Not just healing—the severed neck was extending from the stump, a new head forming at its tip like a grotesque flower blooming in fast-forward. The other heads writhed and hissed in obvious pain, but the new appendage showed no signs of slowing. Moments later, the hydra had fully regenerated its missing head and turned its five angry gazes on Ember.
"Okay," she said, breathing heavily as golden flames burned around her. "What the hell am I gonna do with you?"
The beast hunched defensively, watching her with too many angry eyes. The snaking necks seemed hesitant, almost nervous, as though reassessing whether she was worth the effort.
She grinned, bloody teeth flashing in a madwoman's smile.

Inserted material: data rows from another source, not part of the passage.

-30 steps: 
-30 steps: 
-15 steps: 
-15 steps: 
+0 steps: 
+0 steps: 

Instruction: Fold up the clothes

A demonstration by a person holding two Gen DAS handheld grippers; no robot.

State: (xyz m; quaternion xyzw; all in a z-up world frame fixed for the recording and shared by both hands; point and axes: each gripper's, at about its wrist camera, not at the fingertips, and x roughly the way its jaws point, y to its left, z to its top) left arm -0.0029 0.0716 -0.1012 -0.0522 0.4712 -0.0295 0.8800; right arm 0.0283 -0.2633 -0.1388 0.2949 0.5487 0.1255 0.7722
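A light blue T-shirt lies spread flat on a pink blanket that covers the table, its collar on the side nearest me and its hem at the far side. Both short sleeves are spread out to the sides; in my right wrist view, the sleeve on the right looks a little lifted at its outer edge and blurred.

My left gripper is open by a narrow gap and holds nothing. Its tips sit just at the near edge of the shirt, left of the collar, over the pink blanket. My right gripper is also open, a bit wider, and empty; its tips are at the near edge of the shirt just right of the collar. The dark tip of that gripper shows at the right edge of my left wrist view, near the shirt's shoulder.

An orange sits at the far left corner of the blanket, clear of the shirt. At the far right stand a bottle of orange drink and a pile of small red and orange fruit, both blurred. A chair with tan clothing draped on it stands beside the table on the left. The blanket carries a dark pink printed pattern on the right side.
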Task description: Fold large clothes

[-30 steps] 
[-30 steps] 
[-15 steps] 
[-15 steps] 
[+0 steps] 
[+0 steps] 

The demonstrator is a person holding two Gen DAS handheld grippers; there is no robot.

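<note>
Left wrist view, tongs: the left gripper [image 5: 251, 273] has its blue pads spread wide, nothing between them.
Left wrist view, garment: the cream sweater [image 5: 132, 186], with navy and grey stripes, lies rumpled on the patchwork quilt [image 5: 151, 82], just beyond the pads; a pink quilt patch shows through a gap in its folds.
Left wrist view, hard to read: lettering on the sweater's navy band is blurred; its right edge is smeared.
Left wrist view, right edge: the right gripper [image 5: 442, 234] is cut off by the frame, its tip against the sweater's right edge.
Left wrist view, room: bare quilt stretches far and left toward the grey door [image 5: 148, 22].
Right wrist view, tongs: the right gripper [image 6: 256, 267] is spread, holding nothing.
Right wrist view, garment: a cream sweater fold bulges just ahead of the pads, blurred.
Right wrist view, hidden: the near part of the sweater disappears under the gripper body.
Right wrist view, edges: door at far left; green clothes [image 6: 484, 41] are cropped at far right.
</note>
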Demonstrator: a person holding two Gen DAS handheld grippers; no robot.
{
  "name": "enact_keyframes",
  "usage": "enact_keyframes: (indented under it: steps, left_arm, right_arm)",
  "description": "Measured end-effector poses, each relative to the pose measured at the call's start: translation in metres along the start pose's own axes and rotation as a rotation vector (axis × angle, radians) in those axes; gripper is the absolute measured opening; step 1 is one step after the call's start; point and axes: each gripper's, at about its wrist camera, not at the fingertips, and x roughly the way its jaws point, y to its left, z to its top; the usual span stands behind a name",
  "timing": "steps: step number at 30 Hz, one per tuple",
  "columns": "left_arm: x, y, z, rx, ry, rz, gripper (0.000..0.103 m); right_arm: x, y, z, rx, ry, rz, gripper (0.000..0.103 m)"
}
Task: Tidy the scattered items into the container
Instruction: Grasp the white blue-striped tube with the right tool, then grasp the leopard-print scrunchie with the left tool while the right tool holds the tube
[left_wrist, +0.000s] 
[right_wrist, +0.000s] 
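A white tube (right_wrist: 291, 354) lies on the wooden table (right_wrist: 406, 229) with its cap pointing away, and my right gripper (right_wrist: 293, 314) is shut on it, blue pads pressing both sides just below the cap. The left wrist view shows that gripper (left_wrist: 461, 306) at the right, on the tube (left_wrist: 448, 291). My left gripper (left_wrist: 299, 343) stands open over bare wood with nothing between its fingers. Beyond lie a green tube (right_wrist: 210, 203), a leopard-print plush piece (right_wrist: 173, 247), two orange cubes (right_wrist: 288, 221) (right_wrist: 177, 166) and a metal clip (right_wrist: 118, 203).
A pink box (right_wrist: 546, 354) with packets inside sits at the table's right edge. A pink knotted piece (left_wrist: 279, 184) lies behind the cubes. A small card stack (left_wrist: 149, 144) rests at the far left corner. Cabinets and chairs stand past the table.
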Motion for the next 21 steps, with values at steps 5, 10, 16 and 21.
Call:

"If you're waiting for me to die," she said, her flames roaring, "get in fucking line."
The hydra roared with all five heads and rushed forward in a torrent of scales and teeth.
"Ember!"
Elena's voice cut through the creature's roar as the archer came running down the causeway toward her, her bow drawn and arrow nocked. She'd returned, defying Marcus's orders to abandon the fight.
"Elena, no!" Gareth's voice followed as he charged behind the younger woman. "You mad girl!"
"Couldn't leave you to die alone," Elena called, loosing an arrow that took one of the hydra's heads in the eye.
The beast screamed and reared back, giving Ember a chance to scramble away as its weight shook the causeway. She staggered backward, somehow managing to balance on her injured leg, but collapsed when her false appendage gave out beneath her weight.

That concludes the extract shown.